(Your instructions): Scan the data below and pick out the lines containing the word "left".

(Supplied data):
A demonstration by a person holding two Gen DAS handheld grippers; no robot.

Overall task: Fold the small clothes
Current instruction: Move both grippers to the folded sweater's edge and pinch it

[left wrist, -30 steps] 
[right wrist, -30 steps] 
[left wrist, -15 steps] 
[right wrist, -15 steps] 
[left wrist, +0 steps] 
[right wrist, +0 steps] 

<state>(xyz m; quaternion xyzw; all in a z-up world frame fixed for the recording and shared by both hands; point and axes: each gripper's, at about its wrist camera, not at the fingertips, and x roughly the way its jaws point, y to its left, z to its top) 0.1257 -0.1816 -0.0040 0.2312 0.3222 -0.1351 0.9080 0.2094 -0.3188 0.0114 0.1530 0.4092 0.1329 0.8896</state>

(Answer for the task):
[left wrist, -30 steps] 
[left wrist, -15 steps] 
[left wrist, +0 steps] 
<state>(xyz m; quaternion xyzw; all in a z-up world frame fixed for the recording and shared by both hands; point and axes: each gripper's, at about its wrist camera, not at the fingertips, and x roughly the way its jaws point, y to its left, z to its top) 0.1257 -0.1816 -0.0040 0.2312 0.3222 -0.1351 0.9080 0.2094 -0.3188 0.0114 0.1530 0.4092 0.1329 0.8896</state>

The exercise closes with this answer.